**PROBLEM DESCRIPTION**
The answer should be a single number: how many lines in the material contain "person".

**DATASET RECORDS**

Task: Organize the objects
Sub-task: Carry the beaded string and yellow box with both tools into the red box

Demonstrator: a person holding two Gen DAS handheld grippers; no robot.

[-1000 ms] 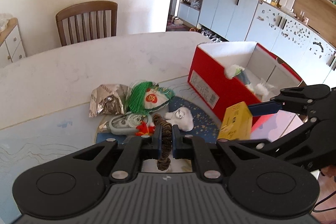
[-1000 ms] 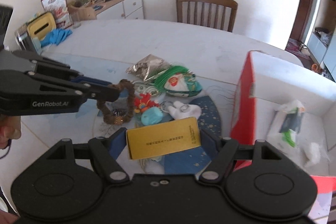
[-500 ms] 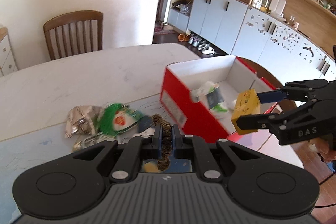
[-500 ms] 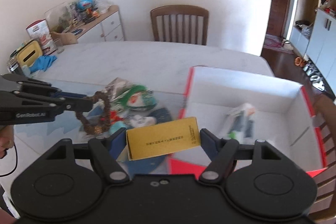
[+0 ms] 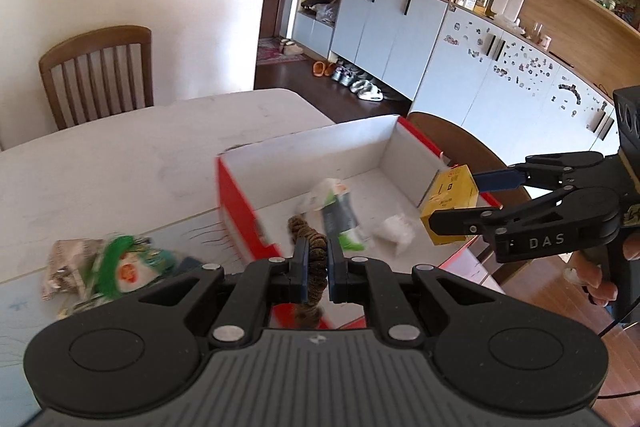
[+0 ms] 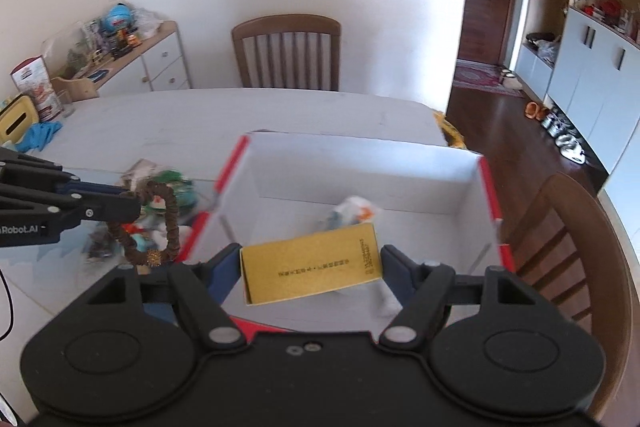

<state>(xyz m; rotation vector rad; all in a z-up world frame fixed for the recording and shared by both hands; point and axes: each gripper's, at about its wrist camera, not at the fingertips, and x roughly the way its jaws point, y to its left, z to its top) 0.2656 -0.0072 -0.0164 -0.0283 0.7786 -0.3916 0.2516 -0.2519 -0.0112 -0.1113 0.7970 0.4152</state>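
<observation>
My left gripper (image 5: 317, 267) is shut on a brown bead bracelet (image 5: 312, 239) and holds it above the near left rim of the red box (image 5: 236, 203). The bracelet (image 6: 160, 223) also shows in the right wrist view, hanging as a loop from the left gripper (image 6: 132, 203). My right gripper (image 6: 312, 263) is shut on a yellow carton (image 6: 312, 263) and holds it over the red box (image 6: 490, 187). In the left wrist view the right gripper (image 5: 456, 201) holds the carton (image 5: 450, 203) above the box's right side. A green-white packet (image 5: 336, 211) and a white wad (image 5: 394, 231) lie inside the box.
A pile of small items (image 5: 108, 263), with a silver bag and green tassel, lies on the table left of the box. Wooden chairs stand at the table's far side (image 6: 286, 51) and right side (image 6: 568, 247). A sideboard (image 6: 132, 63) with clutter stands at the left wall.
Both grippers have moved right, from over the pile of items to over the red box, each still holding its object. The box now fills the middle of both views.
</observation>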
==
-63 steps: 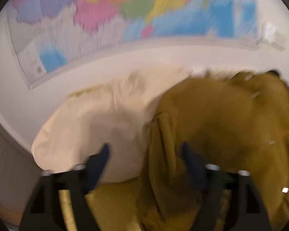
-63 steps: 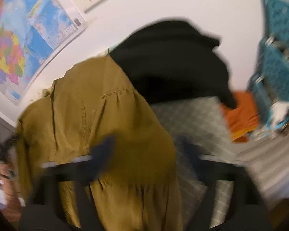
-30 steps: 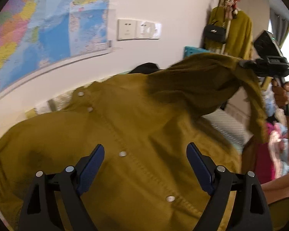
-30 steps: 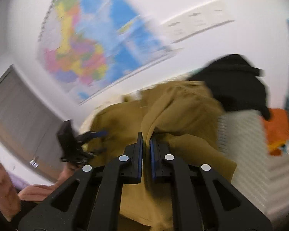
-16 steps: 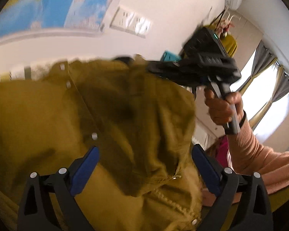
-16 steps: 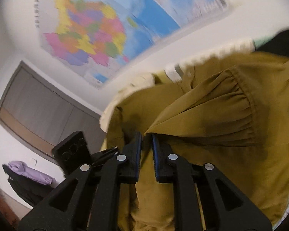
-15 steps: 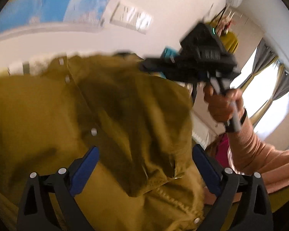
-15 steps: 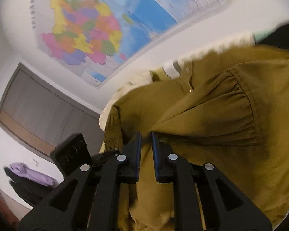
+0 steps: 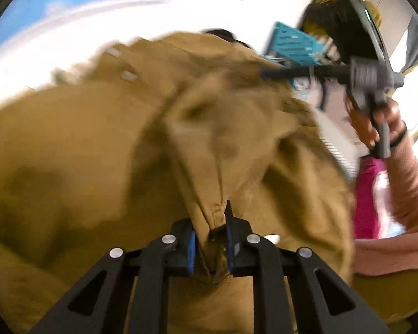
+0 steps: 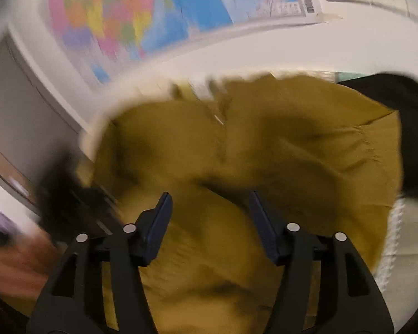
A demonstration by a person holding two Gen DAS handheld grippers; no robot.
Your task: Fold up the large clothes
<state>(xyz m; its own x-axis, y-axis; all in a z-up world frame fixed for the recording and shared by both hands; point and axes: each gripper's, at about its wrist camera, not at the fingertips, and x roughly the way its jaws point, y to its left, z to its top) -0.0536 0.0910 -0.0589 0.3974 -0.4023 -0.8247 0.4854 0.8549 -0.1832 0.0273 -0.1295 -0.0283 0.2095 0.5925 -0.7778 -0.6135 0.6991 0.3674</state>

**OUTPUT OF THE EXERCISE**
2